In ARISTOTLE, patients randomised to apixaban were new users of apixaban while both treatment arms were allowed to be previous users of warfarin, with patients stratified by prior warfarin/VKA exposure. To mirror ARISTOTLE, we will assess trial criteria for apixaban patients on the date of their first prescription of apixaban while allowing patients prescribed warfarin to become eligible at any warfarin prescription date during the study period; furthermore, we will match ARISTOTLE in the proportion of new versus prevalent users in both treatment arms. We will then exclude patients who meet any of the following ARISTOTLE study exclusion criteria prior to their eligible-for-inclusion date:

  • AF due to reversible causes.

  • Mitral stenosis.

  • Increased bleeding risk.

  • Conditions other than AF requiring chronic anticoagulation.

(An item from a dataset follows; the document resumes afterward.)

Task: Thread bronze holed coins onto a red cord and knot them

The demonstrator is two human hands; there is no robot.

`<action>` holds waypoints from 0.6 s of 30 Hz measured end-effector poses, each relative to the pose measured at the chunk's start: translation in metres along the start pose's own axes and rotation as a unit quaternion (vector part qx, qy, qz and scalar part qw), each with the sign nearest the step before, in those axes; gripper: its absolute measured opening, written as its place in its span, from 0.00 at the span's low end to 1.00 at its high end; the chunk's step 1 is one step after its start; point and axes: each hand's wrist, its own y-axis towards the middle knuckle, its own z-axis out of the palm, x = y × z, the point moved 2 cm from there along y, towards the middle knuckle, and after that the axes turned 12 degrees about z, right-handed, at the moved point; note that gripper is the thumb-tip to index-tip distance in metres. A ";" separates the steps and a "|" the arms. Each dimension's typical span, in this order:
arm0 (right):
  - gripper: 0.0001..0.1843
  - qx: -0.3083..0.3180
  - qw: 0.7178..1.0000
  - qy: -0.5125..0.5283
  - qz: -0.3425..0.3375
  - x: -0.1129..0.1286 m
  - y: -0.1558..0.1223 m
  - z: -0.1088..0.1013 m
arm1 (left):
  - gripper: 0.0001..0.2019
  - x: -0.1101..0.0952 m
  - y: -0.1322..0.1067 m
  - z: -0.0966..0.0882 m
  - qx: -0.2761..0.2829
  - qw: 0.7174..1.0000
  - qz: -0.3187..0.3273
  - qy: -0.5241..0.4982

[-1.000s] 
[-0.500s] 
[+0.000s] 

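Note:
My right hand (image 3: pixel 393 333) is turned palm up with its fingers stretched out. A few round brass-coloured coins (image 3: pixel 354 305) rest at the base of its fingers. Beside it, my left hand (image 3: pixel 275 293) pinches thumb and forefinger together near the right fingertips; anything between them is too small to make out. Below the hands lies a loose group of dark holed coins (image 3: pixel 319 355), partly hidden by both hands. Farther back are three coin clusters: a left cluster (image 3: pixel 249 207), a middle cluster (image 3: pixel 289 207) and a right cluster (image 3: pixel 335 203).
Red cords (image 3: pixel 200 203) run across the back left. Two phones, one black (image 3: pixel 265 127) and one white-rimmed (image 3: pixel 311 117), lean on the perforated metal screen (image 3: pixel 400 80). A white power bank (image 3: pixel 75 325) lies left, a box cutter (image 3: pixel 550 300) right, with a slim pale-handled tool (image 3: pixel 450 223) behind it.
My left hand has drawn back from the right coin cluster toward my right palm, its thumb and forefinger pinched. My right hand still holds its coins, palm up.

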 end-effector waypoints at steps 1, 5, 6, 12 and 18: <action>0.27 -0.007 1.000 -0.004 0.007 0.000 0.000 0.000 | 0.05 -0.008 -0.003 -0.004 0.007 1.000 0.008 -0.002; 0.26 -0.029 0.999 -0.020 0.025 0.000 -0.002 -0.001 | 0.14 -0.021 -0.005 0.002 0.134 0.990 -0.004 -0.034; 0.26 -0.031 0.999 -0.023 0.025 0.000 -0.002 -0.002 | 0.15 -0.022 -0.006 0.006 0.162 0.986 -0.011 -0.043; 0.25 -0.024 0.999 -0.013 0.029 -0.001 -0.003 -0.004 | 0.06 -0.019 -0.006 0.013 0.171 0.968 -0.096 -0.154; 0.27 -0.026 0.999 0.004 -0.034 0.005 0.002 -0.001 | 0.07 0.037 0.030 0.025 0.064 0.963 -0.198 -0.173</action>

  • Persistent, uncontrolled hypertension.

  • Active infective endocarditis.

  • Current treatment with aspirin >165 mg/day.

  • Simultaneous current treatment with both aspirin and a thienopyridine.

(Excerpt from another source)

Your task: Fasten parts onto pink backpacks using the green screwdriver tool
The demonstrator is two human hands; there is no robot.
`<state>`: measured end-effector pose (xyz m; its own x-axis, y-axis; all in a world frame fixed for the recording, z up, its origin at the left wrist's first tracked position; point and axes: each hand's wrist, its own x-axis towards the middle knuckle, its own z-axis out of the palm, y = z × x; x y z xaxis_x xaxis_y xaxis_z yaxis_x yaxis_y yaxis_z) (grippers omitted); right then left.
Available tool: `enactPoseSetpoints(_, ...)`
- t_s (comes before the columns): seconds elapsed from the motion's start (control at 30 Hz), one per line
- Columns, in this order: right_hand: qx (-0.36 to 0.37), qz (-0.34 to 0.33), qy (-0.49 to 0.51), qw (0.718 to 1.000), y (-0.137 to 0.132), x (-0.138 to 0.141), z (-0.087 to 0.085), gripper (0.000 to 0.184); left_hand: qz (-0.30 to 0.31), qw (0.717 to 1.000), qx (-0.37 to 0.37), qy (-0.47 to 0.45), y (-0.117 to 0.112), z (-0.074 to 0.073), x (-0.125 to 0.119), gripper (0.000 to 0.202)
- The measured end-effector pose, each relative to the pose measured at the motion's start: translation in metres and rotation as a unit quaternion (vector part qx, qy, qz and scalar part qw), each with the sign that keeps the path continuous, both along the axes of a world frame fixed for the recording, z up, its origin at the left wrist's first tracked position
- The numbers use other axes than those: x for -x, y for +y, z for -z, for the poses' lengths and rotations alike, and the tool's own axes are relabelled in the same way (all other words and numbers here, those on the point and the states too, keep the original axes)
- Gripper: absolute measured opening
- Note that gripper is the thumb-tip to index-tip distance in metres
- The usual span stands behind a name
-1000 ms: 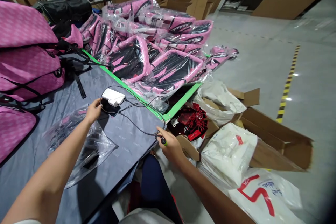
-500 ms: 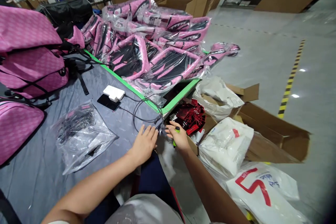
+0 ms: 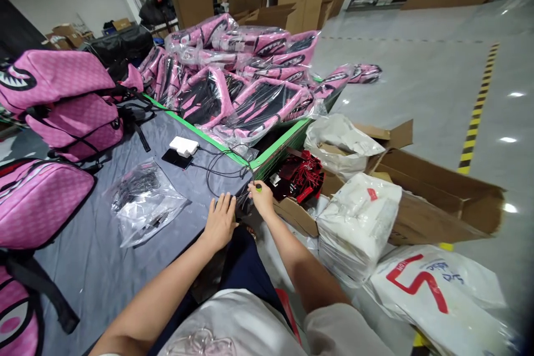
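My left hand (image 3: 219, 220) lies flat with fingers apart on the near edge of the grey-covered table (image 3: 104, 245), holding nothing. Right beside it, my right hand (image 3: 262, 198) is closed around a small green-tipped tool (image 3: 258, 188) at the table's corner. A black cable (image 3: 221, 169) loops from that corner back to a white power adapter (image 3: 184, 146), which rests on a black phone (image 3: 177, 158). To the left of my left hand lies a clear plastic bag of black parts (image 3: 144, 200).
Pink shark-print backpacks (image 3: 62, 100) are stacked at the left. More bagged backpacks (image 3: 250, 78) pile up behind the green table edge (image 3: 275, 147). Open cardboard boxes (image 3: 434, 200) with red tags (image 3: 302, 175) and white plastic bags (image 3: 359, 222) stand on the floor at the right.
My left hand left the phone and adapter and came down to the table's near edge. My right hand, with the tool, moved up to the table corner. The view tilted upward.
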<state>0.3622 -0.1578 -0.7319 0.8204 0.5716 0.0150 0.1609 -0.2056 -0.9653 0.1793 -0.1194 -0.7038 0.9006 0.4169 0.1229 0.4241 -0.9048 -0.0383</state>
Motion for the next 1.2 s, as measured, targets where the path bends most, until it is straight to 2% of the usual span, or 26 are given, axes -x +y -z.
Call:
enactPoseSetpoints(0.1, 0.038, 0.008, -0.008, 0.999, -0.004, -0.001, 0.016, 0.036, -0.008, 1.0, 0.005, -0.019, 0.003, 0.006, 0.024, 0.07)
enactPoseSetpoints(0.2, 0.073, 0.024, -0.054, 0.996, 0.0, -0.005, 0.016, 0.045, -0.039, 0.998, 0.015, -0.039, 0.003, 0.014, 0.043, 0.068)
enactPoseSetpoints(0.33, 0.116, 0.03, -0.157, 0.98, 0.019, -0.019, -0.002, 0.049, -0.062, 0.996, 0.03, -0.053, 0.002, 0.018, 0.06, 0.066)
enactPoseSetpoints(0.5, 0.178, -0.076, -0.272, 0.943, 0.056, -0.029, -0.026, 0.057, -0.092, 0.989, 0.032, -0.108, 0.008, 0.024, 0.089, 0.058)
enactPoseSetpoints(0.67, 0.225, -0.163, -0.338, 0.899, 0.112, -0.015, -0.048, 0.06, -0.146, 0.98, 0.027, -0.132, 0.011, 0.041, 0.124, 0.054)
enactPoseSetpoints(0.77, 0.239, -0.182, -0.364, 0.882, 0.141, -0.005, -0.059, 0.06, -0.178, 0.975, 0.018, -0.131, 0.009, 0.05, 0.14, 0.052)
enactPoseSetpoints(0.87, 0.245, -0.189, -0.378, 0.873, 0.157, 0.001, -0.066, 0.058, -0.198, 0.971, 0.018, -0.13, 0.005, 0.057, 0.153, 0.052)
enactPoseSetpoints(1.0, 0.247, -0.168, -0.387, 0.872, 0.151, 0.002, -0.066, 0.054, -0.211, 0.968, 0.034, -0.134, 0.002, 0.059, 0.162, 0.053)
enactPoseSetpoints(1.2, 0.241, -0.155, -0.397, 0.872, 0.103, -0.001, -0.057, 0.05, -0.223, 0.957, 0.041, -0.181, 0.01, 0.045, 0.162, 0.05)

  • Conditions likely to interfere with participation in the trial or cause death within 1 year.

  • Recent alcohol or drug abuse, or psychosocial reasons making study participation impractical.

  • Recent ischaemic stroke (within 7 days).

  • Severe renal insufficiency.

  • Alanine aminotransferase or aspartate aminotransferase >2× upper limit of normal (ULN) or total bilirubin ≥1.5× ULN.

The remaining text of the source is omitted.